■ **Exercise description**:
Determine how many lines in the records below include the word "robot" and output that number alone.

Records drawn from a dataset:

☆ ☆ ☆ ☆ ☆ ☆ ☆

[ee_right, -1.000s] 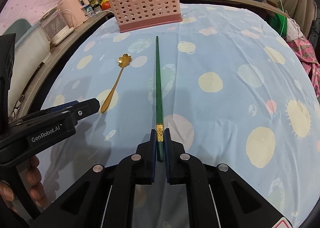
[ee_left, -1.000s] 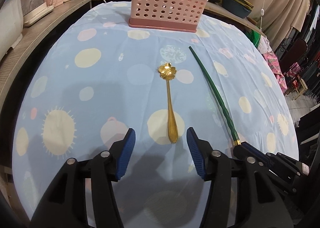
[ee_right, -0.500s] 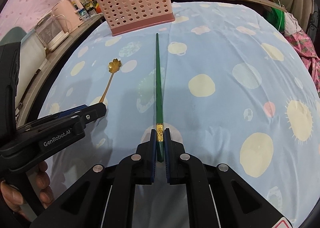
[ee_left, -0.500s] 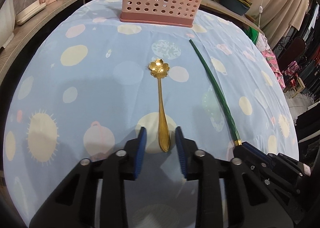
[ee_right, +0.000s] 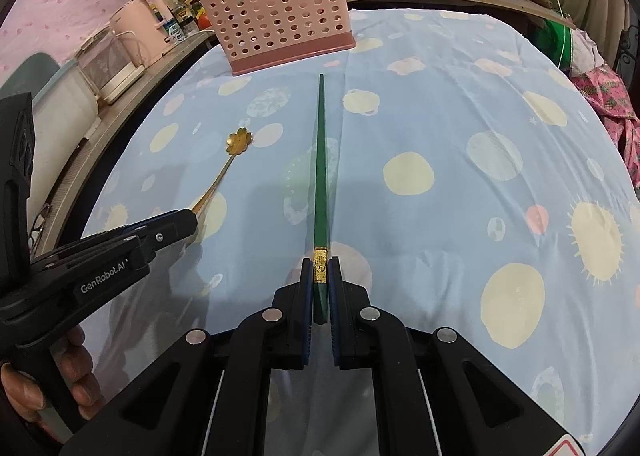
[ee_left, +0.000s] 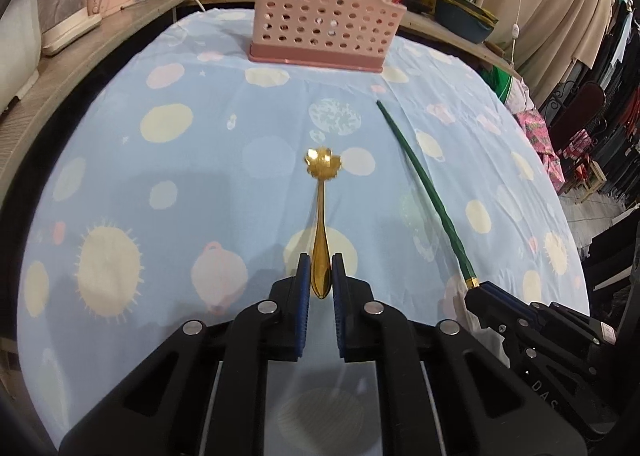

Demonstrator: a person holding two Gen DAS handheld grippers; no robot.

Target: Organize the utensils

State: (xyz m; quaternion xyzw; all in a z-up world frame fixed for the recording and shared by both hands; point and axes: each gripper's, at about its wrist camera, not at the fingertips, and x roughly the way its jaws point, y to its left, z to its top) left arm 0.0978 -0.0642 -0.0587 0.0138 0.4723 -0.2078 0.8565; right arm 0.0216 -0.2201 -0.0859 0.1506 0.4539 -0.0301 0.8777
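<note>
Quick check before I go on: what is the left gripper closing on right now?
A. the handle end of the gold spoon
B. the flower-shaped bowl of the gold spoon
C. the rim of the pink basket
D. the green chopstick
A: in the left wrist view the left gripper has just been closing, with the gold spoon's handle end between its blue pads; the right gripper holds the green chopstick.

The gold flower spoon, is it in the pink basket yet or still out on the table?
Still out. The gold spoon lies flat on the spotted cloth, short of the pink basket. The left gripper has just closed on its handle end.
</note>
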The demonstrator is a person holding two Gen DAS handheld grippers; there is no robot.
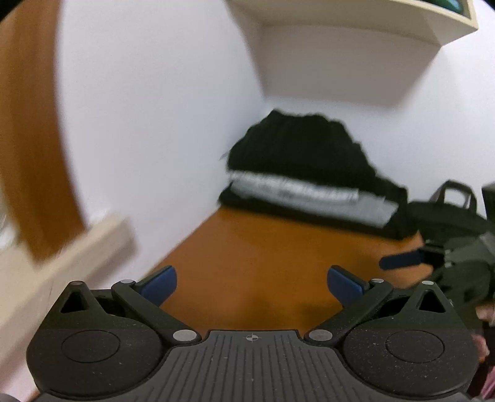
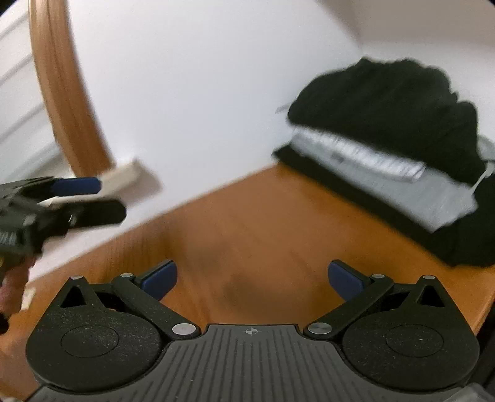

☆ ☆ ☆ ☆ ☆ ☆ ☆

■ **Task solution**:
2